According to the National Economic and Development Authority (NEDA), the goal of eradicating both subsistence and income poverty may not be achieved due to the pandemic’s impact on the economy.

Prior to March 2020, the start of the pandemic, the government had targeted to eradicate subsistence poverty by 2030 and bring down income poverty to zero by 2040.

Subsistence poverty is the proportion of the population who could not even provide for their basic food needs, while the income poverty rate includes those who could not provide for their basic food and non-food needs.

In fact, the pandemic has set back the country’s at least two years worth of gains in poverty reduction.

This is unfortunate, as NEDA concedes, because if COVID-19 had not happened, we would have been able to bring down the subsistence poverty rate to zero since we already hit single digit in 2018.

Based on the World Bank’s latest report, poverty incidence is also expected to increase in light of the increase in commodity prices this year.

The WB believes that recent food and fuel price increases, in part due to the prolonged Russian invasion of Ukraine, could threaten expected progress in poverty reduction in 2022, as poor households tend to spend substantial shares of their incomes on food and energy.
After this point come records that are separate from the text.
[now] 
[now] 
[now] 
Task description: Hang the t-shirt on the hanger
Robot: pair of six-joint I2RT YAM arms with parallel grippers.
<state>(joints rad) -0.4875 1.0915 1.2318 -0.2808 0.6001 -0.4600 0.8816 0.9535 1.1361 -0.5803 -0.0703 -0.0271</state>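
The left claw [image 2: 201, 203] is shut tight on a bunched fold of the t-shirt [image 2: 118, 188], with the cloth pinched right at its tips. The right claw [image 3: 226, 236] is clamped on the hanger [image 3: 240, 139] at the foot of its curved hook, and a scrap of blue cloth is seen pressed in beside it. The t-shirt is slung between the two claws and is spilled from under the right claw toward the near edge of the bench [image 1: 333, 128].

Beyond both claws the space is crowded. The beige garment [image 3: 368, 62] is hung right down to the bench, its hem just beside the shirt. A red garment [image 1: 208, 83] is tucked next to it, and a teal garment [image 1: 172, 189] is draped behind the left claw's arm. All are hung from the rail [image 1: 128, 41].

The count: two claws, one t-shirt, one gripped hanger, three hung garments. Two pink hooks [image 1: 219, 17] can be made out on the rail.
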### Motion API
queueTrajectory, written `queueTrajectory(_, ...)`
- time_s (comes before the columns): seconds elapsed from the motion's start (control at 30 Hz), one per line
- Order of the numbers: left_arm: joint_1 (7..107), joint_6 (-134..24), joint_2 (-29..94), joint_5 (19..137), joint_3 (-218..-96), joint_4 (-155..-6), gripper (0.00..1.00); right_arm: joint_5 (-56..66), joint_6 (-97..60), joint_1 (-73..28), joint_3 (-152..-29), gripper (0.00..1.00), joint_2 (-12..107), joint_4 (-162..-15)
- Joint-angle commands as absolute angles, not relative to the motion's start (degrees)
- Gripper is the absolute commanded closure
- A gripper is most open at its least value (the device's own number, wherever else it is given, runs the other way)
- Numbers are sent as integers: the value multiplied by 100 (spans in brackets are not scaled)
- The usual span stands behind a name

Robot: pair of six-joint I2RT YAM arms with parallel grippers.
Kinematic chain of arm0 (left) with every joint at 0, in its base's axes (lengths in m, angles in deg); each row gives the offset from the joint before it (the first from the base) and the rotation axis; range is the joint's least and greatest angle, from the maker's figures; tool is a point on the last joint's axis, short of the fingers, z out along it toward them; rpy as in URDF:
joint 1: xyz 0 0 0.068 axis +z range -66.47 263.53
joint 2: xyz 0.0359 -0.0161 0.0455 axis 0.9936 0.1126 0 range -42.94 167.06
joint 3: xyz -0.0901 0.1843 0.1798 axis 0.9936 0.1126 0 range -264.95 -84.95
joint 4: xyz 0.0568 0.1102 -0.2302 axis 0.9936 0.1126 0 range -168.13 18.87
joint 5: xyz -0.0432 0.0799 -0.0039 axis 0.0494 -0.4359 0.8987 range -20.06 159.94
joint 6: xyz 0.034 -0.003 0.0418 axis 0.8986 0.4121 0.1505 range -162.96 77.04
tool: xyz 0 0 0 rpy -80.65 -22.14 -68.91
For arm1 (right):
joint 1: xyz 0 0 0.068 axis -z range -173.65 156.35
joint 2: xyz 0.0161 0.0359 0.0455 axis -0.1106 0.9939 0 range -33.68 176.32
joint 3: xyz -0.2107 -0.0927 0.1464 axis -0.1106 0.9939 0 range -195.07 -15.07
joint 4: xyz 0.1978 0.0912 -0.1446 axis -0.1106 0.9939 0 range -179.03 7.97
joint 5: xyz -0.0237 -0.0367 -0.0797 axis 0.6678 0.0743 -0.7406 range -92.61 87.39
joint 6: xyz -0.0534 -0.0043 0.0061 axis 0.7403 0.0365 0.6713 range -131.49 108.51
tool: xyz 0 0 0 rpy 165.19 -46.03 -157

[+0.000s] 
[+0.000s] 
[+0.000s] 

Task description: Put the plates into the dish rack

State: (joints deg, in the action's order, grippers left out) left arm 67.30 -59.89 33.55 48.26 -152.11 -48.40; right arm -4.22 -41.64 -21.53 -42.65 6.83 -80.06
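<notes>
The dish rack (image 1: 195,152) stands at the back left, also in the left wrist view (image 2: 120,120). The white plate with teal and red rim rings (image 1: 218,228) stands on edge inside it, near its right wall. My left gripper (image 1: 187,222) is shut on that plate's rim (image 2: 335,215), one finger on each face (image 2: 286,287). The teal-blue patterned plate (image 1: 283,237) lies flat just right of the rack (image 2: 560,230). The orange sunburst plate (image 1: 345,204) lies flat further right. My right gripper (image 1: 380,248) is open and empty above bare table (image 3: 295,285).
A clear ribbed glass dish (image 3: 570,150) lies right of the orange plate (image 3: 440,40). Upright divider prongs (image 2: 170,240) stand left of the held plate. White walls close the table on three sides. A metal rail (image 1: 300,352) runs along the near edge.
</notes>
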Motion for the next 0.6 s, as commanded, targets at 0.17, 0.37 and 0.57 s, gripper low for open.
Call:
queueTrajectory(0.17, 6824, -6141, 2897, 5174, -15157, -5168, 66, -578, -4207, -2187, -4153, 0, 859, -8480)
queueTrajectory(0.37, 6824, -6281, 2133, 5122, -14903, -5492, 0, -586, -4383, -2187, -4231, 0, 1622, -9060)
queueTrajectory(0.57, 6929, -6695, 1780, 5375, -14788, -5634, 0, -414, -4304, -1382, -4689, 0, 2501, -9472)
The latest official data from the Philippine Statistics Authority showed poverty incidence increased to 23.7 percent in the first semester of 2021 from the 21.1 percent in the first semester of 2018.
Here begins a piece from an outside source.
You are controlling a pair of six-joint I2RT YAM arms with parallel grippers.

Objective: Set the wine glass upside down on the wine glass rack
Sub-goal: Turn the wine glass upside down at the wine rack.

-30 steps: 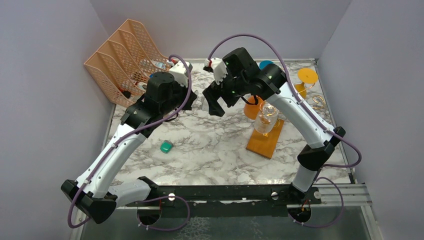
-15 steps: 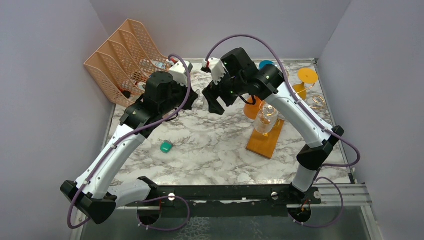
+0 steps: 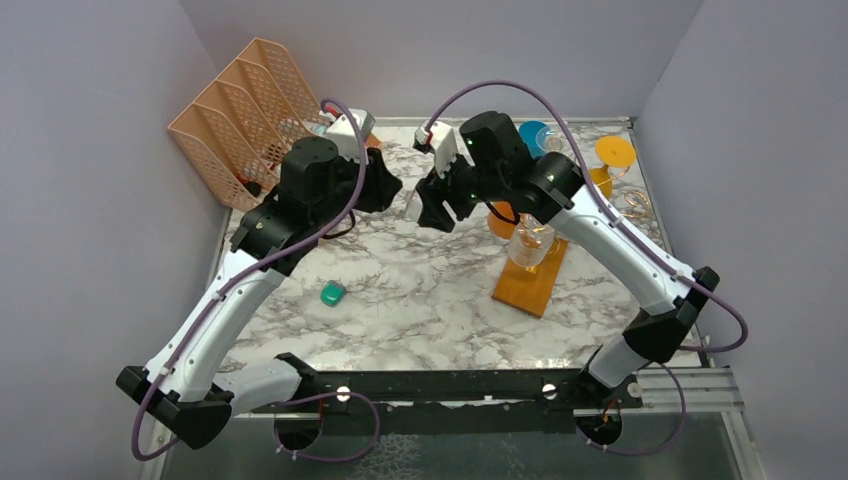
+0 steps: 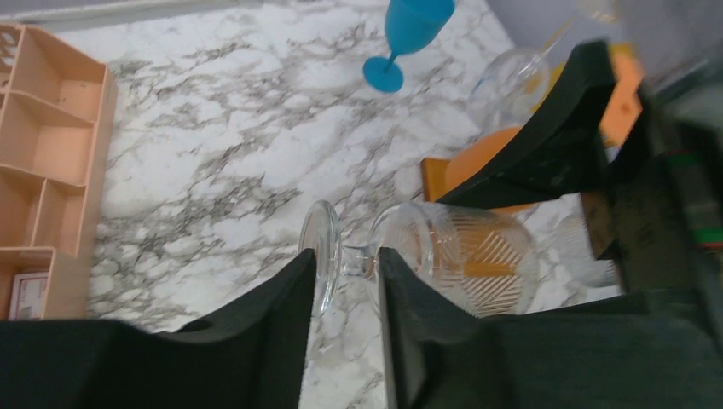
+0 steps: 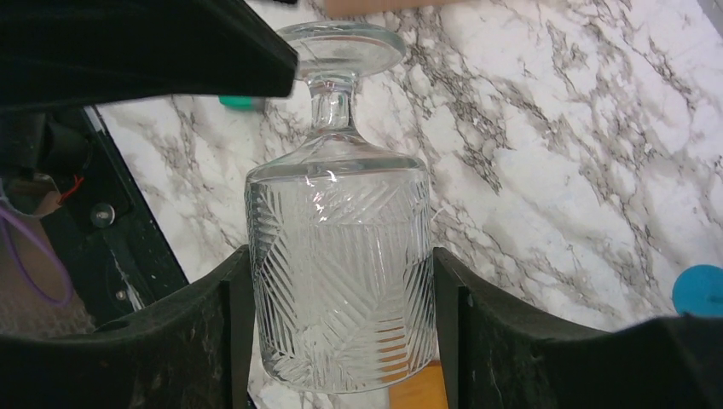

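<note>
Our right gripper (image 5: 341, 260) is clamping the clear patterned wine glass (image 5: 339, 298) by its bowl; whether our left gripper (image 4: 345, 256) is gripping the stem, we cannot tell.

A: The wine glass (image 5: 337, 281) is showing clear, with cut herringbone lines slanting across its bowl.

B: And grey veins are running all over the white marble tabletop (image 3: 420, 300).

A: A goblet (image 4: 409, 34) is showing bright blue, and the mesh file organiser (image 3: 240, 110) is coming through in peach.

B: The wine glass rack (image 3: 530, 285) is glowing orange-brown on its wooden base, with its wire glinting gold. A small teal object (image 3: 333, 293) is popping against the marble.
</note>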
This translates to 26.14 million Filipinos who lived below the poverty threshold—estimated at P12,082, on the average, for a family of five per month—in the first semester of 2021.

The number of Filipinos in poverty has now risen to over 26 million, just under 25 percent of the population.

The prevailing poverty situation is underscored by the results of the latest survey of the Social Weather Stations from April 9 to 27 that a total of 12.2 percent of Filipino families, or an estimated 3.1 million individuals, experienced hunger in the first quarter of 2022.

The SWS reported that of the 12.2 percent of families, 9.3 percent or around 2.4 million families experienced “moderate hunger,” while 2.9 percent or 744,000 families experienced “severe hunger.”

For its part, the Commission on Population and Development is hoping that as part of the country’s war against poverty, the incoming administration should provide a “living wage” to workers.

The agency defines a “living wage” as the amount that addresses the cost of daily living.

While the government has adjusted the minimum wage in Metro Manila from the previous P537 per day last year to P570 per day since last month, the amount is deemed too measly to allow a typical family of five to keep their heads above water.

We expect the incoming administration to ramp up efforts to reduce the ranks of the poor by creating more jobs and giving workers decent wages.

Economic growth should be aimed at giving the poor and disadvantaged sectors the means to stand on their own two feet.